Exercise directions: Would you please copy all of the data exactly, skipping the images?

----

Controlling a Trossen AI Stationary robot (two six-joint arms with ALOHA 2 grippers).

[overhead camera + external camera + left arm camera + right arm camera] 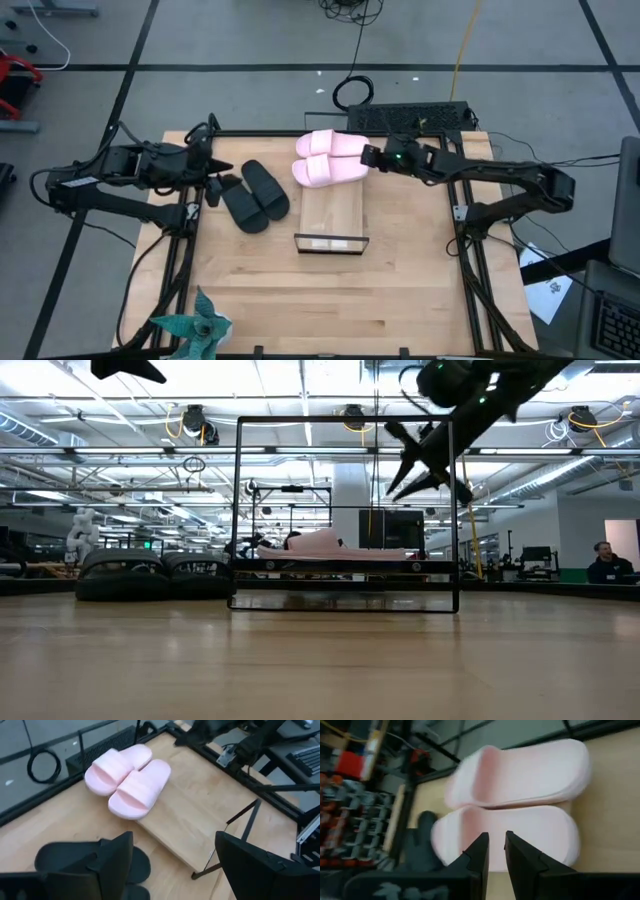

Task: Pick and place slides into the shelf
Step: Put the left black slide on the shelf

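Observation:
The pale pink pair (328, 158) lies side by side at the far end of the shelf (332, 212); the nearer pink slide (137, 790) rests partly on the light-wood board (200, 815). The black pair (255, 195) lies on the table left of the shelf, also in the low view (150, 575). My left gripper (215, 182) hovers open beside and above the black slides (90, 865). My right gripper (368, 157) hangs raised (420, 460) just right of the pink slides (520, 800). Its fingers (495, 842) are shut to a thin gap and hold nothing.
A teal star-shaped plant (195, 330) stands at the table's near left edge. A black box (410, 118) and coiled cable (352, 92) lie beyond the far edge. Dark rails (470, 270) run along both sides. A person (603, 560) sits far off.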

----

Result for this task:
Controlling a Trossen AI Stationary robot (two six-joint arms with ALOHA 2 grippers).

[overhead camera + external camera + left arm camera + right arm camera] 

Task: Pick and place slides into the shelf
Step: Put the left black slide on the shelf

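Observation:
The pale pink pair (328, 158) lies side by side at the far end of the shelf (332, 212); the nearer pink slide (137, 790) rests partly on the light-wood board (200, 815). The black pair (255, 195) lies on the table left of the shelf, also in the low view (150, 575). My left gripper (215, 182) hovers open beside and above the black slides (90, 865). My right gripper (368, 157) hangs raised (420, 460) just right of the pink slides (520, 800). Its fingers (495, 842) are shut to a thin gap and hold nothing.
A teal star-shaped plant (195, 330) stands at the table's near left edge. A black box (410, 118) and coiled cable (352, 92) lie beyond the far edge. Dark rails (470, 270) run along both sides. A person (603, 560) sits far off.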

The exercise requires no additional output.